La souveraineté est aussi – surtout – financière

Le débat sur la souveraineté a pris beaucoup d’importance depuis le Covid-19 et la guerre en Ukraine : souveraineté sanitaire, souveraineté alimentaire, souveraineté énergétique, souveraineté productive, souveraineté stratégique et de défense… les sujets ne manquent pas.

Mais il est une autre souveraineté qui doit faire l’objet de toute notre attention, c’est la souveraineté financière. Elle est cruciale et au moins autant que les précédentes. Elle est même une condition première pour que ces souverainetés adviennent. En effet, sans capacité propre pour les financer, il n’est point de souveraineté.

Or, quand la dette française est détenue pour l’essentiel par le secteur privé et surtout par des investisseurs étrangers – notamment des fonds souverains détenus par des États – des inquiétudes légitimes se font jour. La Grèce en a fait l’amère expérience au début des années 2010, quand ses créanciers l’ont déstabilisée au cours de la terrible crise des dettes souveraines. Les prêteurs ont la capacité de faire danser leurs débiteurs comme des marionnettes, en leur mettant le couteau des taux d’intérêt sous la gorge.
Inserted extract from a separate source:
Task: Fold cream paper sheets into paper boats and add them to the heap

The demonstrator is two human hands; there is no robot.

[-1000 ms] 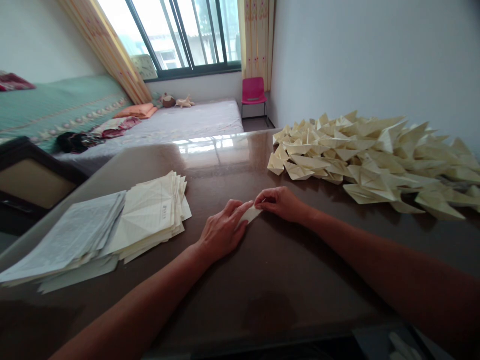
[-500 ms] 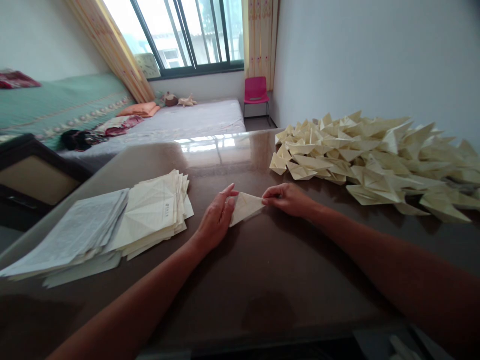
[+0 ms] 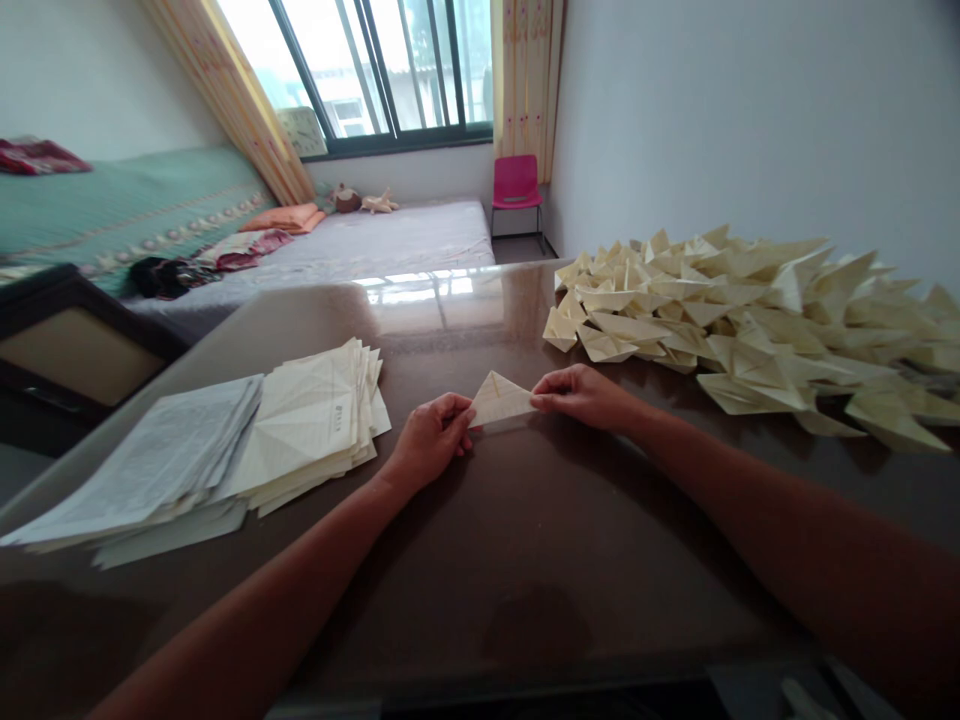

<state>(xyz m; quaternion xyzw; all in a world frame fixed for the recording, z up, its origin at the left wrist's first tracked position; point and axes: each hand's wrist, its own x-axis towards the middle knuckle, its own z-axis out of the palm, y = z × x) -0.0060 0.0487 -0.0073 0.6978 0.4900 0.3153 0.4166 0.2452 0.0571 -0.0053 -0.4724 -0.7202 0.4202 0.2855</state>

Certes, de par sa place dans le monde, sa situation économique et la qualité de sa « signature » sur les marchés – qui reste l’une des meilleures au monde – la France emprunte sur les marchés sans grande difficulté à des taux encore bas – pour combien de temps ? – mais il n’en demeure pas moins une vulnérabilité potentielle de notre pays, au moment où le monde entre dans une période qui ressemble de plus en plus à une nouvelle « guerre froide », sur fond de rivalité de bloc à bloc entre l’Occident et le Sud global. Une alliance de pays, certes malmenés par l’Histoire – mais aussi par leurs propres turpitudes – qui peuvent être tentés de rendre l’Occident responsable de toutes leurs difficultés et de laisser voire de faire prospérer un sentiment de revanche sur ceux qui les ont dominés par le passé.

Cette situation doit certes nous inquiéter – et nous alerter – mais elle doit surtout nous conduire à opérer des évolutions en profondeur. Des réformes indispensables pour mieux dépenser l’argent public, des choix prioritaires clairement assumés dans les champs de la souveraineté, une mobilisation de toutes les générations au travail, une épargne davantage orientée vers l’économie réelle et vers des investissements pour l’avenir, en particulier en faveur de la transition écologique et énergétique face à l’épuisement des ressources naturelles. Tout cela ne sera possible qu’à la condition d’une capacité de résilience de notre peuple et de démonstration de l’impasse des populismes.

La dette financière, comme la dette écologique, l’épuisement des ressources naturelles comme celui des ressources financières, constituent deux fléaux indissociables qui contrarient notre souveraineté.